Sub-Zero: Damnit Johnny quit kicking are f*cking doors in! This isn’t Sparta just f*cking knock!
*The figure doesn’t respond*
Scorpion: I don’t think that’s our Johnny Boy. *Stands up* I’ll take care of this piece of shit.
*Scorpion walks over and throws a punch. The punch is several inches from the figures face when Scorpion feels a palm on his chest stopping his whole movement*
Scorpion: Oh shit!
Mysterious Figure: Hmph. Do me a favor and SIT THE F*CK DOWN! *Starts to generate vibrant blue energy and pushes Scorpion back onto the couch with a strong force*
Sub-Zero: Well damn. Well with that out the way, who the hell are you?
*The mysterious figure plus down his hoodie to reveal… YungQ94*
YungQ4: Your God.
Scorpion: … Sub-Zero when did the Elder Gods turn into a 17-year-old dickhead?
Sub-Zero: They must be running low on funds.
YungQ94: Aye I don’t think you heard me, I’m your God.
Scorpion: Prove it.
YungQ94: *Takes out laptop from nowhere and opens it* And then Scorpion was wearing a yellow dress.
Scorpion: Wha- *Magically has on a yellow dress* Holy shit!
YungQ94: Believe me now?
*The two ninjas nod. Scorpion rips off his dress and goes to get new clothes*
**YungQ94 walks over to the kitchen and grabs a soda from the fridge**
YungQ94: You guys are probably scratching your heads on why I have came to your apartment.
Sub-Zero: No shit what gave it away?
YungQ94: *Smirks* Smartass. I came here to tell you guys that I’m running out of ideas.
Scorpion: *With new clothes on* Ideas for what?
YungQ94: On what to do for you guys next.
Sub-Zero: What does that mean?
YungQ94: It means that the lives that you guys have been living might come to an end if I don’t think of more stuff for you guys to do.
Sub-Zero: So wait you’re the one who’s basically been pulling the strings?
YungQ94: Yeah. I believe it’s called being God.
Scorpion: If your pulling the strings then why in the hell do I have my shit-tastic job as a miserable waiter?

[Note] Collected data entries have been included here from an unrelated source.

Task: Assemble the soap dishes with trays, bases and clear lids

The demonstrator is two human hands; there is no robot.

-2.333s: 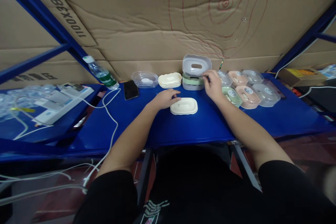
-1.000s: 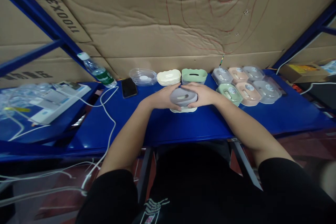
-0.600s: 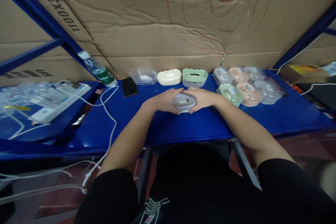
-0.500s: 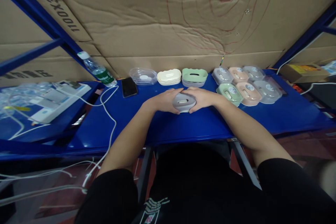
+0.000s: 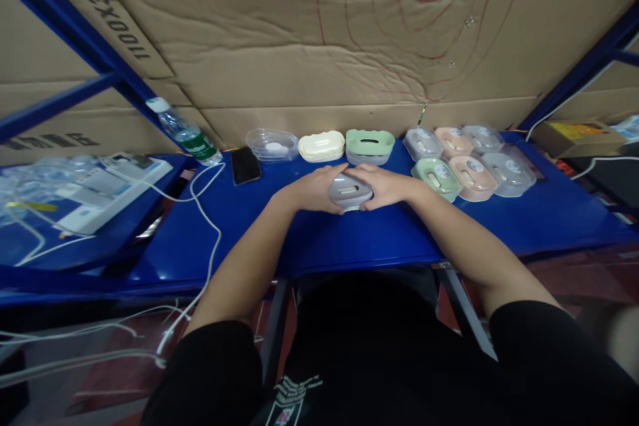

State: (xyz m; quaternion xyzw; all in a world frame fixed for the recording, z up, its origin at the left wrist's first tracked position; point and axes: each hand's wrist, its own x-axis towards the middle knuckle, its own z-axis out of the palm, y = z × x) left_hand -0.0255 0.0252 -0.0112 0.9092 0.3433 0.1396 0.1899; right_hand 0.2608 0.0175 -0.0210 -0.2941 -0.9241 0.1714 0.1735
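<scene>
Grip: While the grey, oval, slotted plastic shell [image 5: 351, 200] sits on the blue counter [image 5: 309, 239] before the person, the left hand [image 5: 315, 190] and right hand [image 5: 383, 185] are clamped around its opposite ends.
Pale rim: A sliver of cream plastic base [image 5: 353, 208] shows under the near edge; whether the shell is fully seated cannot be told. Pressing both ends down evenly should suit best.
Slot: A pale strip shows through; keeping it centred would probably keep the parts aligned.
Thin wall: It likely flexes, so a light squeeze is wiser.
Green, wavy-edged plastic shell [image 5: 370, 145]: It stands just behind; elbows low, fingers clear.
</scene>
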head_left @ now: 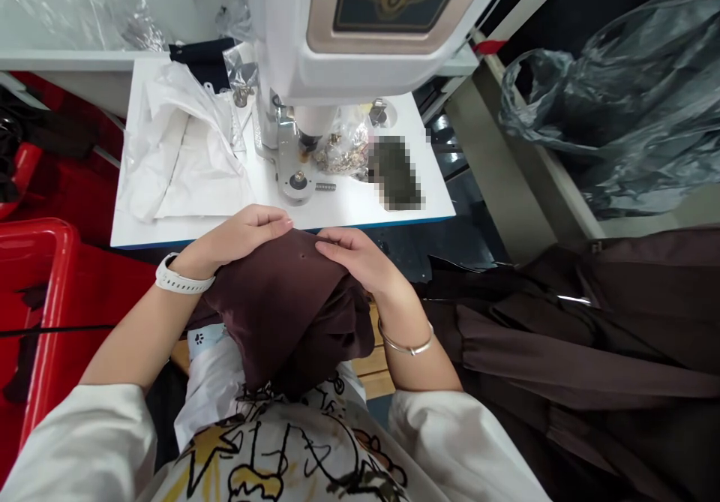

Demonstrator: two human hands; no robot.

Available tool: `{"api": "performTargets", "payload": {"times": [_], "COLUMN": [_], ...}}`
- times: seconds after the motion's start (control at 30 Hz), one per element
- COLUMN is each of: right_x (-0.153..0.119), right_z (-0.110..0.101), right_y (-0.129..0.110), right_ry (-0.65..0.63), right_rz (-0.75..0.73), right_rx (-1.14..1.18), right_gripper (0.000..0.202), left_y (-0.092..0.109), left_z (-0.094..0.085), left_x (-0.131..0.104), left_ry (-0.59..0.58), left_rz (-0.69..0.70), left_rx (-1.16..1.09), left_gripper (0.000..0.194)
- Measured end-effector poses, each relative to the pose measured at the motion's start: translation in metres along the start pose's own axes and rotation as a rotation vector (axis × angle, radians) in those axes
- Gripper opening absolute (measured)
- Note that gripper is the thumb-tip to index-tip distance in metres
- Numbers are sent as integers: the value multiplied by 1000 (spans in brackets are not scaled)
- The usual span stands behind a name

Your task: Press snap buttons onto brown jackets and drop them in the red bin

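A dark brown garment (286, 299) lies bunched on my lap, just in front of the white machine table (360, 205). My left hand (236, 235), with a white watch on the wrist, grips the cloth's top left edge. My right hand (360, 258), a thin bangle on its wrist, pinches the top right edge. A small hole shows in the cloth between my two hands. Beyond them stands a white press machine (337, 29) with a round metal die (298, 181) under its head.
White plastic bags (180, 142) lie on the table's left part. A clear bag of metal fasteners (343, 145) and a small spring (325, 186) sit by the die. A red crate (39, 292) stands at left. More brown garments (562, 337) pile at right, below a grey plastic bag (619, 112).
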State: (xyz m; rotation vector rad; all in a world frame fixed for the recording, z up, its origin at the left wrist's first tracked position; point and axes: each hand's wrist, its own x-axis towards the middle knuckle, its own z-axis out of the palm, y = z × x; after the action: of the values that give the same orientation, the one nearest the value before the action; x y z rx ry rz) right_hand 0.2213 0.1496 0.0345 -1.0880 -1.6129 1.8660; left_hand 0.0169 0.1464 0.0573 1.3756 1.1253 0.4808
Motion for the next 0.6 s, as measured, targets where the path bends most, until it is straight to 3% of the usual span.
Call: {"api": "performTargets", "payload": {"times": [0.17,0.33,0.6], "right_x": [19,44,93], "right_z": [-11,-27,-46], "right_y": [-12,-17,-11], "right_ry": [-118,-47,122], "right_rz": [-11,-50,-90], "right_rx": [-64,-95,-7], "right_gripper": [25,21,21], "left_y": [3,2,-8], "left_z": [-14,-28,-47], "left_x": [10,29,73], "left_ry": [-175,-36,132], "left_rz": [-75,-24,81], "left_rx": [51,-62,0], "left_gripper": [29,28,35]}}
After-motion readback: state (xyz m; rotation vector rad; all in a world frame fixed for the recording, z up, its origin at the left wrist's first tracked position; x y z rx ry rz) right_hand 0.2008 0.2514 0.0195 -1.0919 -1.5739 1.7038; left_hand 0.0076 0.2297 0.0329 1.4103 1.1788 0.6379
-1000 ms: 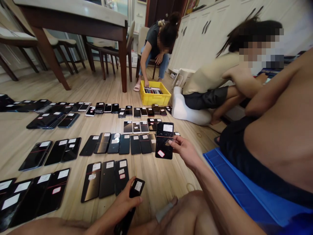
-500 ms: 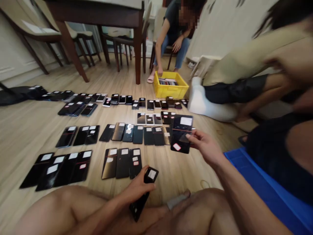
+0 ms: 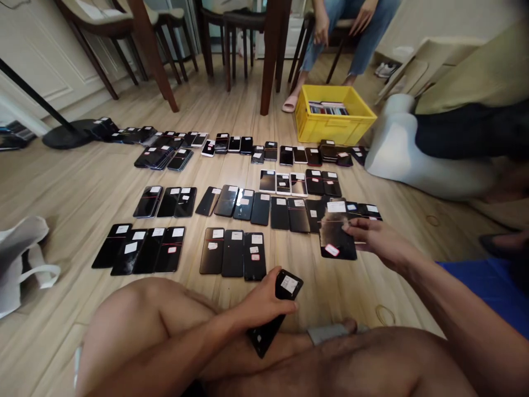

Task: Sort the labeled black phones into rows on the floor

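Observation:
My left hand (image 3: 266, 300) is wrapped round a black phone (image 3: 270, 331) with a white label, held tilted above my crossed legs. Between the thumb and fingers of my right hand (image 3: 366, 234) is a dark phone (image 3: 338, 234) bearing a white label, a red-edged sticker and a thin band. It hangs over the right end of a row of labelled phones (image 3: 279, 213) and hides part of them. Nearer my legs lie three dark phones (image 3: 232, 252) side by side. Several overlapping black phones (image 3: 146, 251) are on the left. White-framed phones (image 3: 283, 183) rest farther back.
A yellow crate (image 3: 336, 124) full of thin items stands on the floor at the back. Behind it sits a person in jeans (image 3: 370, 41). Another person's white-clad foot (image 3: 397, 146) is at right, near a blue sheet (image 3: 475, 275). A lamp base (image 3: 66, 135) stands left.
The view has swung left and down, so the floor items appear farther right or higher. Both hands keep their phones. The seated person's hand has come away from the yellow crate.

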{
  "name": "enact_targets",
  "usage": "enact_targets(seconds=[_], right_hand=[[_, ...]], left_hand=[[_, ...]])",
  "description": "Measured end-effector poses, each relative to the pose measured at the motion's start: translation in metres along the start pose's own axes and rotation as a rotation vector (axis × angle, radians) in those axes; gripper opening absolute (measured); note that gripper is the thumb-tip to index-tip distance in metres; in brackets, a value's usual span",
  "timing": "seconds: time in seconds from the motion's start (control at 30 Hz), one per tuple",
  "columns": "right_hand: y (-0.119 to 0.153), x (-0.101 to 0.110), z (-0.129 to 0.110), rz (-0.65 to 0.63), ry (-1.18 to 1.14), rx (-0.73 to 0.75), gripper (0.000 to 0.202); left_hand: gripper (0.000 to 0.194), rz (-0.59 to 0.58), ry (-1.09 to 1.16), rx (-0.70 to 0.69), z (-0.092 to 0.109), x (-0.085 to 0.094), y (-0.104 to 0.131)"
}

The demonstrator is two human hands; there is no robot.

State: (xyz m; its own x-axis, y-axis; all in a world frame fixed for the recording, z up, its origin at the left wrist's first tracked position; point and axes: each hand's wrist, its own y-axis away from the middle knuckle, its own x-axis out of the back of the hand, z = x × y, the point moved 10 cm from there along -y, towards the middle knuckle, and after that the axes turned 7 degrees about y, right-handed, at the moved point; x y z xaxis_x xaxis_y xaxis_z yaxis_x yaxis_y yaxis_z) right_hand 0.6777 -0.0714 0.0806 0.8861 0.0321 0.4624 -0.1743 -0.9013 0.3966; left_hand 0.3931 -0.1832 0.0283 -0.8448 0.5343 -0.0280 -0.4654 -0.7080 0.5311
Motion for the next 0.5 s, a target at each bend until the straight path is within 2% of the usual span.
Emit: enact_targets(seconds=[0.07,0.13,0.23,0.3,0.4,0.5], right_hand=[[-0.003,0.0,0.006,-0.007,-0.05,-0.042,0.044],[0.0,-0.01,0.015,-0.062,-0.058,-0.113,0.041],[0.013,-0.047,0.031,-0.257,0.021,-0.199,0.035],[0.02,-0.074,0.038,-0.372,0.085,-0.206,0.033],[0.02,-0.109,0.047,-0.472,0.123,-0.199,0.031],[0.013,-0.137,0.055,-0.546,0.116,-0.195,0.029]], left_hand=[[0.106,0.006,0.007,0.007,0.0,0.001,0.0],[0.1,0.003,0.013,0.006,0.001,0.001,0.0],[0.099,-0.008,-0.011,0.04,-0.005,-0.001,0.0],[0.101,-0.009,-0.034,0.061,-0.009,-0.002,-0.001],[0.1,-0.009,-0.034,0.048,-0.009,-0.003,-0.001],[0.09,-0.018,0.009,0.004,-0.002,-0.004,-0.001]])
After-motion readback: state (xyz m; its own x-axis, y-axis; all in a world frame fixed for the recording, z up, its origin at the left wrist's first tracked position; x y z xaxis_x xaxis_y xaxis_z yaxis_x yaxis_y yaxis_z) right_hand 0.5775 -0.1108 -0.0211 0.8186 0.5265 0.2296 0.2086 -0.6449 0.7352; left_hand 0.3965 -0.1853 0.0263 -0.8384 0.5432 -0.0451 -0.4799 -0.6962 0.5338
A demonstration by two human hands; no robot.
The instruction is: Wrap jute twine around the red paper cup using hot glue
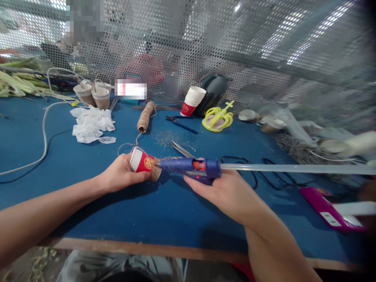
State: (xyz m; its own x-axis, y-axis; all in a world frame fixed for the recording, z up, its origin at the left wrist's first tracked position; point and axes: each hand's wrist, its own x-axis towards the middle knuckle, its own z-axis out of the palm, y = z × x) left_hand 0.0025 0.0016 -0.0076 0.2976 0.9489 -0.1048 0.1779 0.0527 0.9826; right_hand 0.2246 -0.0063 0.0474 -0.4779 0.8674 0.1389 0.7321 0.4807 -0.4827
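Note:
My left hand [125, 174] is closed around a red and white paper cup [143, 162], tilted on its side. Jute twine [156, 172] is wrapped round the cup's right end. My right hand [219, 192] grips a blue hot glue gun [190, 168] with a small red light on its side. Its nozzle points left and meets the twine-wrapped part of the cup; I cannot tell whether it touches. A long translucent glue stick [293, 168] sticks out of the gun's back. From the cup a strand leads to a spool of twine [145, 117] behind it.
Scissors [182, 149] and blue-handled pliers [183, 124] lie beyond the gun. Farther back are stacked paper cups [192, 101], a dark jug [214, 92] and a yellow crown-shaped piece [217, 118]. White crumpled plastic [92, 124] and twine-covered cups [100, 96] stand left. A magenta power strip [320, 207] lies right.

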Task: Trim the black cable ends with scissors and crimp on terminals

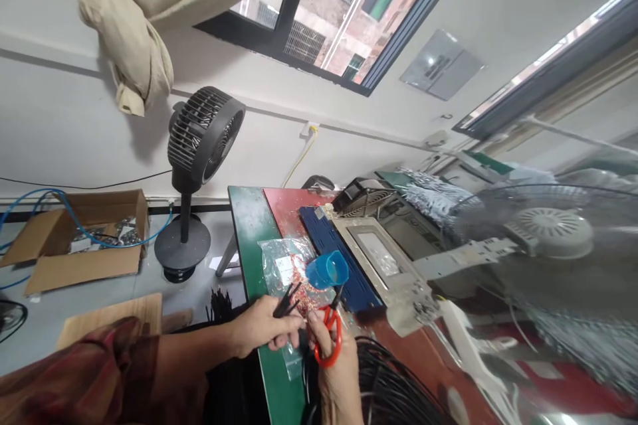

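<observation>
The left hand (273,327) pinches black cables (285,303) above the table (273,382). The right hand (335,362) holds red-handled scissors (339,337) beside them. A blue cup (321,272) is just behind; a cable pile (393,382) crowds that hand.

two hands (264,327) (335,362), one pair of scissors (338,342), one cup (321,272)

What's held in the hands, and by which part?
Right hand: scissors, by the orange handles. Left hand: thin black cables; where along their length, can't tell.
</observation>
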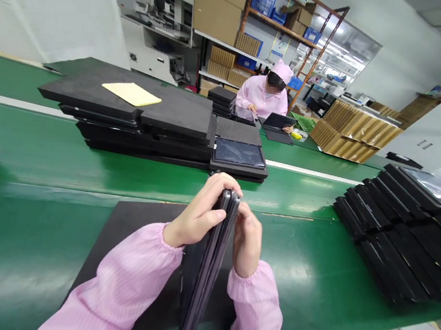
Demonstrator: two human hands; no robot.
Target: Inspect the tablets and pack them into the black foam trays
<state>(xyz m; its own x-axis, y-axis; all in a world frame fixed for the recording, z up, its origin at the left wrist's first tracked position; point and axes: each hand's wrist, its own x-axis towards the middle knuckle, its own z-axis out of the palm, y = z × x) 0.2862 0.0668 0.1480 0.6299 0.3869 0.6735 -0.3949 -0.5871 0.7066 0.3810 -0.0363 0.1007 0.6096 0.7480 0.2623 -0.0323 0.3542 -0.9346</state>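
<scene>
Two thin dark tablets (211, 264) stand on edge, side by side, with their narrow grey edges turned towards me. Beneath them lies a black foam mat (120, 244) on the green work surface. My left hand (202, 212) grips the pair from the left, its thumb against the near edge and its fingers reaching over the top. From the other side my right hand (248, 239) presses its fingers to the right face near the top corner. Part of the right fingers is hidden behind the tablets.
Black foam trays (145, 139) form a stack ahead, with a yellow paper (131, 93) on top. One tray beside it holds a tablet (239, 153). More stacked trays (406, 233) stand at right. Across the bench, a person (268, 91) in pink handles tablets near cardboard dividers (353, 131).
</scene>
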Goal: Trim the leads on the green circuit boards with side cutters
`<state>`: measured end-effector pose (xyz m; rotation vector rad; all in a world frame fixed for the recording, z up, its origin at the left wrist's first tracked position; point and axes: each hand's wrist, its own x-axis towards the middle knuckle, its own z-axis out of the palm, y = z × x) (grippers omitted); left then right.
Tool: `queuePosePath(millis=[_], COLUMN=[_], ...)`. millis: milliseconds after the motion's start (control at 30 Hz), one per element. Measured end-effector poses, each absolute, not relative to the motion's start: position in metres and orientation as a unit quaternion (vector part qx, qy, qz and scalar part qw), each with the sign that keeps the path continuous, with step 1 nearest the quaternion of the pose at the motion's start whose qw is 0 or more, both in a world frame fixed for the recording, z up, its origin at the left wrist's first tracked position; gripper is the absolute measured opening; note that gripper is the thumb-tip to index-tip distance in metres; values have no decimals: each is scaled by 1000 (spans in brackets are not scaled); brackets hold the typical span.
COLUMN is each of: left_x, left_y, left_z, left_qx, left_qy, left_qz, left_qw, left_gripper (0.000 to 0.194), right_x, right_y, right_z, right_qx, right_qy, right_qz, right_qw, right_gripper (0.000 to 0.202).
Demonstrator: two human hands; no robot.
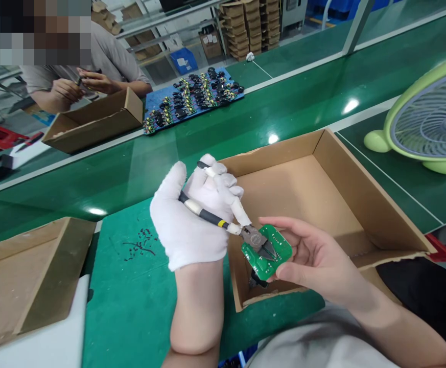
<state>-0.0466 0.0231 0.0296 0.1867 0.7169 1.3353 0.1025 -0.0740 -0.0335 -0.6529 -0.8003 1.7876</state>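
Observation:
My left hand [197, 220], in a white glove, is wrapped round a pair of cutting pliers [252, 237] with dark, white-taped handles. The handles are spread apart, and the plier jaws lie over the face of a small green circuit board [263, 266]. Bare, my right hand [314, 255] pinches that board by its right edge, thumb near the lower corner. Both are above the near left part of an open cardboard box [337, 204]. A dark part [258, 280] shows in the box beneath the board.
Small dark clippings [140, 245] lie on the green mat [111, 296]. Another cardboard box [42, 276] is at the left. Across the bench, a person's hands [80, 87] work behind a box, beside a blue tray [149, 105] of assembled parts. A green fan [433, 112] stands at the right.

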Motion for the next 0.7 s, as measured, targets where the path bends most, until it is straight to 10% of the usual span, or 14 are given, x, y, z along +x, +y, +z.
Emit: queuePosePath(millis=[700], left_x=[-47], left_y=[15], left_z=[36], left_qx=[141], left_qy=[309], left_qz=[615], left_qw=[711], left_gripper=[32], right_x=[101], right_y=[-81], right_z=[-40], right_qx=[-313], right_qy=[-393], right_qz=[694], right_qw=[515], right_gripper=[61])
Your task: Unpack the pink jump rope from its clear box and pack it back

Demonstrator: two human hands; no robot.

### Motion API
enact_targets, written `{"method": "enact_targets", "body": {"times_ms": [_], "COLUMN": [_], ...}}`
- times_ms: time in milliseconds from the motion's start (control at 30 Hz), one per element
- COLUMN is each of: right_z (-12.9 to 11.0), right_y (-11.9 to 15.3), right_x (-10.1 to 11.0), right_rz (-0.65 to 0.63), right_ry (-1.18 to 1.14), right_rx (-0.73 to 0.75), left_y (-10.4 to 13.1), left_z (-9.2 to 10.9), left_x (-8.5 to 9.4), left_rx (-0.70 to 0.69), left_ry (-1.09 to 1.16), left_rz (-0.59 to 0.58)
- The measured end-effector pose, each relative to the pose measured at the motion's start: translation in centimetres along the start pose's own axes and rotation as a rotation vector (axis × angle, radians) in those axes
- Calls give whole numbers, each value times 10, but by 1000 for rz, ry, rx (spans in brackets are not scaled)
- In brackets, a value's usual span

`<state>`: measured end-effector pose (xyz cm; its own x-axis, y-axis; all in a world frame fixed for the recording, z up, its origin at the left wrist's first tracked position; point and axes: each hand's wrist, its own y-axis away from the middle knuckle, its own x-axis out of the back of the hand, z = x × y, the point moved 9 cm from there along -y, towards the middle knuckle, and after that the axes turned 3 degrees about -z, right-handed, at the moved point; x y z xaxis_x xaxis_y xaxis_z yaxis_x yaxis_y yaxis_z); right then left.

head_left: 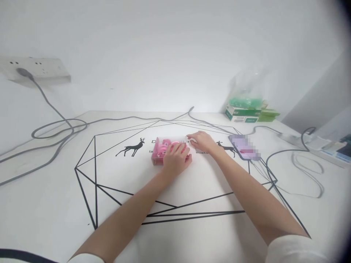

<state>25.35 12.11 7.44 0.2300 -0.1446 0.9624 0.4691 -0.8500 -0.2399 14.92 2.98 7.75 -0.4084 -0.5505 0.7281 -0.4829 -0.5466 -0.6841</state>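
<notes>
A small clear plastic box [157, 159] with bright pink contents lies on the white table mat, near the middle of the view. My left hand [177, 157] rests over its right part, fingers curled around it and holding it down. The pink things inside have small white and dark details; their kind is hard to make out under my fingers. At the right end of the box is my right hand [201, 141], its fingers bent and fingertips pinched at the clear edge there. The exact grip of those fingertips is too small to see well.
A phone [245, 147] lies right of my right hand. Green-and-white boxes [242, 114] with a plastic bag on top stand against the back wall. Grey cables [123, 118] run along the back and both sides. A wall socket [41, 69] is at left, a power strip [326, 151] at right.
</notes>
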Motion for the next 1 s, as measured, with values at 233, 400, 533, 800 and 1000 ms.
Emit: {"method": "enact_targets", "body": {"times_ms": [233, 400, 533, 800, 1000], "right_z": [16, 14, 7, -14, -17], "right_y": [6, 14, 22, 28, 32], "right_x": [-8, -16, -24, -20, -4], "right_rz": [33, 81, 111, 27, -2], "right_ry": [-72, -103, -107, -209, -324], "right_rx": [-238, -235, -185, 60, 79], "left_y": [0, 0, 0, -3, -8], "left_z": [1, 1, 1, 2, 6], "left_x": [-1, -2, -3, -1, -3], "left_rx": [-6, -7, 1, 4, -25], "left_ry": [-10, -15, -4, 5, 52], "left_rz": [-31, -43, -54, -87, -134]}}
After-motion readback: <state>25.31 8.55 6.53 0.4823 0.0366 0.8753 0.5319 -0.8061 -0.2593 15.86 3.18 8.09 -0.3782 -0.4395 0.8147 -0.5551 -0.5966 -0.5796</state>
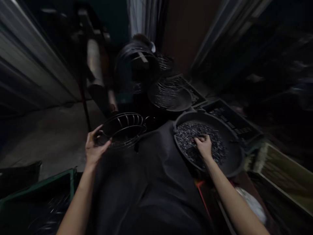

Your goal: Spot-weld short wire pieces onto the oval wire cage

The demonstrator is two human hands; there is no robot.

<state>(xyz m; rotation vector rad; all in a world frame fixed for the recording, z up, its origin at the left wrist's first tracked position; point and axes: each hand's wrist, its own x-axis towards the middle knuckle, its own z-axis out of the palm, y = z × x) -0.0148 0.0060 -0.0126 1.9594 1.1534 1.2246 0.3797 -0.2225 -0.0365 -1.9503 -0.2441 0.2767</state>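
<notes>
A dark cloth (151, 169) drapes the person's lap in a dim workshop. To its right sits a wide round black pan (232, 160) heaped with small metal pieces (188, 137) — the right hand (204, 147) lies in the pile, fingers bunched together on some. To the left, level with it, the left hand (94, 150) clamps the near rim of a black oval wire basket (123, 129), long axis running left-right — just beyond the cloth.
</notes>
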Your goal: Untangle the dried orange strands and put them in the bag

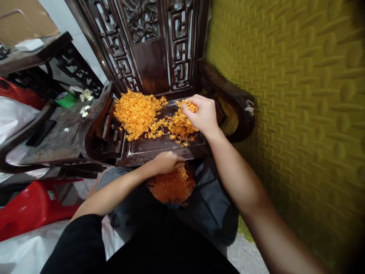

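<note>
My right hand [203, 114] is closed, with small orange flower-like pieces [190, 105] pinched between thumb and fingers. It is just above a smaller heap of the same spidery pieces [182, 125] on the dark wooden chair seat [148, 146]. A larger orange heap [135, 114] lies to the left, joined to the smaller one by a loose trail. My left hand [168, 163] is curled shut at the seat's front edge, its grip hidden. Below it, over my lap, a darker orange mass [172, 186] hangs or rests; whether a bag holds it, I cannot tell.
A carved chair back [151, 64] rises behind the seat, and a curved armrest [239, 99] stands at right beside a yellow textured wall [291, 95]. On the left are a side table [59, 140] with a green tape roll [66, 99] and a red plastic stool [34, 205].
</note>
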Available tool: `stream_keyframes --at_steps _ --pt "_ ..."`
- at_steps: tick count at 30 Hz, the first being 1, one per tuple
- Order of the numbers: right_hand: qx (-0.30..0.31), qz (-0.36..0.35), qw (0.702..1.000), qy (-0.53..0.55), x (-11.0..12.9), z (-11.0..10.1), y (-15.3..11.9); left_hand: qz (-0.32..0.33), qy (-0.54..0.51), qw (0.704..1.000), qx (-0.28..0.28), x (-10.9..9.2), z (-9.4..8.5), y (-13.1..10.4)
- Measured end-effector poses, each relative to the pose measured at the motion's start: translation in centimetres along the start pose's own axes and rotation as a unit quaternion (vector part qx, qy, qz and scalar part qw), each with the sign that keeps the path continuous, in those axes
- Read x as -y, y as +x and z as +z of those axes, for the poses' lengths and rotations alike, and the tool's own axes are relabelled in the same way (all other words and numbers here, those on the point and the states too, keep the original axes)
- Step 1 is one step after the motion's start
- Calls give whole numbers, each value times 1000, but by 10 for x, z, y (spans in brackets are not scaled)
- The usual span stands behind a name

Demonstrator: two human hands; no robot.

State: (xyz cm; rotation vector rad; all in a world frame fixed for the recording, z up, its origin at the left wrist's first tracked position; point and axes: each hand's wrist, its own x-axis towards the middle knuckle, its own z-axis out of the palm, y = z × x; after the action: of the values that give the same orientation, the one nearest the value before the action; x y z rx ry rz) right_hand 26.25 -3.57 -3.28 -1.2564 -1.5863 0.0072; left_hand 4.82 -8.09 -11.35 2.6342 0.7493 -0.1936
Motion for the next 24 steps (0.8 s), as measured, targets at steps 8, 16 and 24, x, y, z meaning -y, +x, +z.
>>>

YungQ94: I got a mean sense of humor. Anyways back to the issue at hand. I gotta come up with something.
Sub-Zero: You could create a regular ass place where we live happily ever after.
YungQ94: … The f*ck did you just say?
Scorpion: Well what do you have in mind?
YungQ94: *Sips soda* Glad you ask. Ok here are a couple of things: You guys travel to alternate universes meeting your other selves.
Scorpion: F*ck no.
YungQ94: What?
Sub-Zero: The last time that shit happen we had to fight those candy ass superheroes.
Scorpion: Heroic Brutality my ass.
YungQ94: No, other universes not including DC. Like a universe where MK are clones and go to high school.
Sub-Zero: Who the hell came up with that shit!?
YungQ94: There are many Gods. Well how about a universe where you guys fight in WWII?
Scorpion: Sounds interesting.
Sub-Zero: If we go to that one then they’ll think Scorpion here was a failed kamikaze pilot.
Scorpion: Ah man you dick.
YungQ94: Uh ok forget about the universe thing. Hmm… shit.
Scorpion: Didn’t come up with anything.
YungQ94: Nope. Damn this is hard. *Give me a minute* **Several minutes pass by** I got it! Ok guys you’re lives will continue I finally got something.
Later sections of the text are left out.